I remember discussing the festival that was to take place at the Quinlan farm just west of Queensborough – and across the township line, so it was in Madoc Township rather than Elzevir Township, where Queensborough is – with classmates at Madoc Township Public School. Since school let out at the end of June, it must have been common knowledge that the August festival was coming at least a couple of months before it happened.
I remember my father, The Rev. Wendell Sedgwick (minister of the Queensborough-Eldorado pastoral charge of the United Church of Canada), working together with ministers from other local churches to have a helpful Christian presence on the festival grounds when all those kids arrived.
I remember my dad recounting having seen (or maybe having spoken to someone who had seen) a poster for the festival that had the words JOHN LENNON in huge letters, and above that the words “HOPING FOR” in very tiny letters. Hope sprang eternal! (John Lennon did not, by the way, show up.)
I remember our peaceful little village being absolutely thronged with young people, who gravitated to the two general stores for food and soft drinks, and to the nearby swimming hole at the dam on the Black River, for cooling off. I remember one of them having a rather alarmingly large pet snake curled around his arm.
And I think I maybe remember being kept at home at the Manse a bit more than usual. In general in my Queensborough childhood we kids in summer wandered whenever and wherever we wanted; those were simpler times. But I suspect we were quietly kept close to home that rock-festival weekend, for fear we might come into contact with behaviour we perhaps should not have been exposed to. (Which might not have been a bad idea. Not long ago my Queensborough friend Elaine, reminiscing about the rock festival, shared the fact that at the swimming hole at the dam – which is at her family’s property – there was quite a bit of public fornicating going on.)

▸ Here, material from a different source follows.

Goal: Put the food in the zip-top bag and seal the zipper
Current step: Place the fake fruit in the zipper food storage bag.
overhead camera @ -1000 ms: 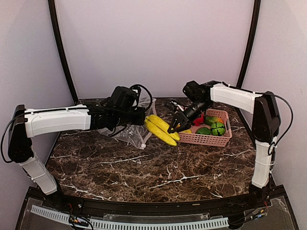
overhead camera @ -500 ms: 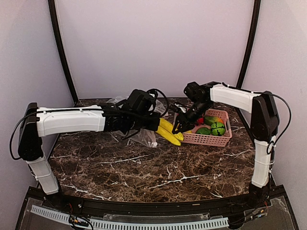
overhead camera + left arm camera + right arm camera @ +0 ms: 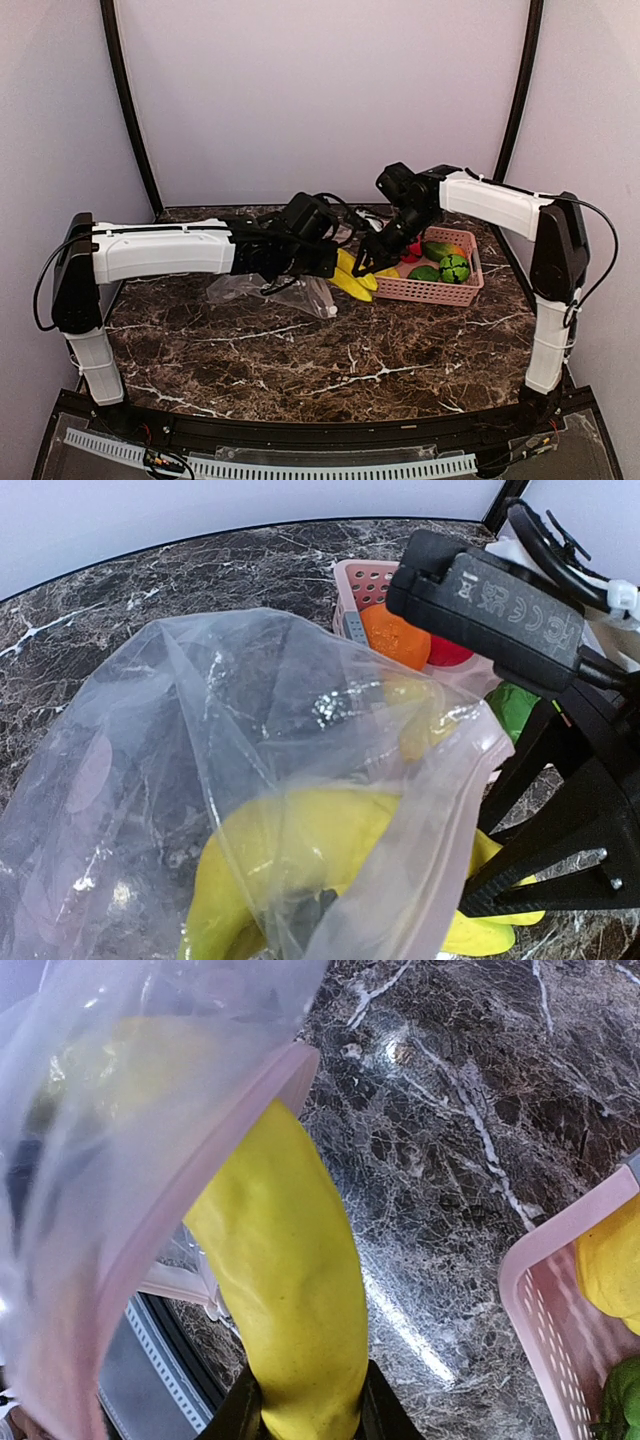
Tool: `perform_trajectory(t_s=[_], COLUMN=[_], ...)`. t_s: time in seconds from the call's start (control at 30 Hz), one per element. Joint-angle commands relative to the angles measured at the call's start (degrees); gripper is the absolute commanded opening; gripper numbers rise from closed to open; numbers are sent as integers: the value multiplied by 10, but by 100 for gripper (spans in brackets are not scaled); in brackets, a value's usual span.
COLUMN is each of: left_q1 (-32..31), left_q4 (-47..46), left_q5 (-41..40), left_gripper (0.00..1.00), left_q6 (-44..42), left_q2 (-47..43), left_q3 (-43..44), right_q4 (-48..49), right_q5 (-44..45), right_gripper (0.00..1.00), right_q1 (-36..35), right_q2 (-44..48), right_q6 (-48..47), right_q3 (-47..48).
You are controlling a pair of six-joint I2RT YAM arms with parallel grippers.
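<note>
My right gripper [image 3: 368, 265] is shut on a yellow banana [image 3: 352, 280], just left of the pink basket. In the right wrist view the banana [image 3: 290, 1290] rises from between my fingers [image 3: 305, 1415] into the mouth of the zip-top bag [image 3: 120, 1110], under its pink zipper strip [image 3: 200, 1180]. My left gripper [image 3: 325, 262] holds the bag [image 3: 270, 290] up by its mouth. Its own fingers are hidden behind the plastic in the left wrist view. There the banana's far end [image 3: 300, 850] shows through the bag [image 3: 200, 710], inside the zipper edge [image 3: 445, 810].
The pink slotted basket [image 3: 440, 291] stands to the right and holds green pieces [image 3: 452, 268], a red fruit [image 3: 413, 250] and a mango-like piece [image 3: 445, 248]. The left wrist view shows an orange [image 3: 395, 640] in it. A lemon [image 3: 610, 1270] shows in the right wrist view.
My left arm has moved right with the bag, drawing its mouth over the banana's end. My right gripper has kept hold of the banana and barely moved.
</note>
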State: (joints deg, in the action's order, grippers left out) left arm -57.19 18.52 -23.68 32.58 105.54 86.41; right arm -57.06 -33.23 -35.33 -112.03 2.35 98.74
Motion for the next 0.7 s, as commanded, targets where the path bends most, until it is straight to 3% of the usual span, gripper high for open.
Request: perform_trajectory(t_s=[0.0, 0.13, 0.27, 0.33, 0.67], left_q1=[6, 6, 8, 12, 49], left_q4=[39, 32, 37, 33, -4], left_q5=[-14, -2, -10, -11, 35], left_gripper=[1, 1, 1, 1, 1], left_q6=[16, 25, 35, 44, 58], left_q2=[-2, 0, -9, -19, -74], left_q3=[2, -1, -6, -19, -75], right_q4=[7, -1, -3, -7, -13], right_q5=[-45, -55, -106, -111, -74], right_gripper=[23, 28, 53, 59, 62], right_q1=[-20, -40, -40, -37, 24], right_q2=[19, -13, -13, -1, 100], right_q6=[-16, -11, -16, -20, -107], right_q3=[40, 87, 93, 89, 45])
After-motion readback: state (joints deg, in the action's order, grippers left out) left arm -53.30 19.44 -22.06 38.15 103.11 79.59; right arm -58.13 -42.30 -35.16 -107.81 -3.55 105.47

But whatever: it was all so very exciting! Queensborough found itself in the news, big-time, thanks to the rock festival and the attendant issues and controversies it stirred up.
My father preached a sermon in advance of the festival suggesting that we not condemn these kids (the festival attendees) before we’d even had a chance to meet them, and that we reach out to them and show them Christian kindness and goodness. That didn’t sit well with everyone; there were quite a few people in the area who were more than ready to condemn the event, and its participants, sight unseen. I recall my dad being interviewed about his somewhat controversial stand by one of the big Toronto newspapers (whether it was the Star or the Globe and Mail or the Telegram I’m not sure, and I’ve so far failed to find the article that was subsequently published), and it was quite something to see him featured in the reporter’s news story. (This of course being long before I got into the newspaper business and got more used to such things.)
As for putting into practice that Christian kindness, I recently had a very pleasant chat with Don McEwen of the Eldorado area, who was, with my dad, a member of the local ministerial association that had worked on having a presence at the festival. (A tent, maybe? I’m not sure.) Don and my dad may well have been the most present on site of the local ministers, and without going into detail, Don suggested that it was quite something to behold. Apparently the words “This is Sodom and Gomorrah” escaped my father’s lips. But there those young ministers were, on the ground and trying to do the right thing, and God bless them (as I am sure S/He did) for it.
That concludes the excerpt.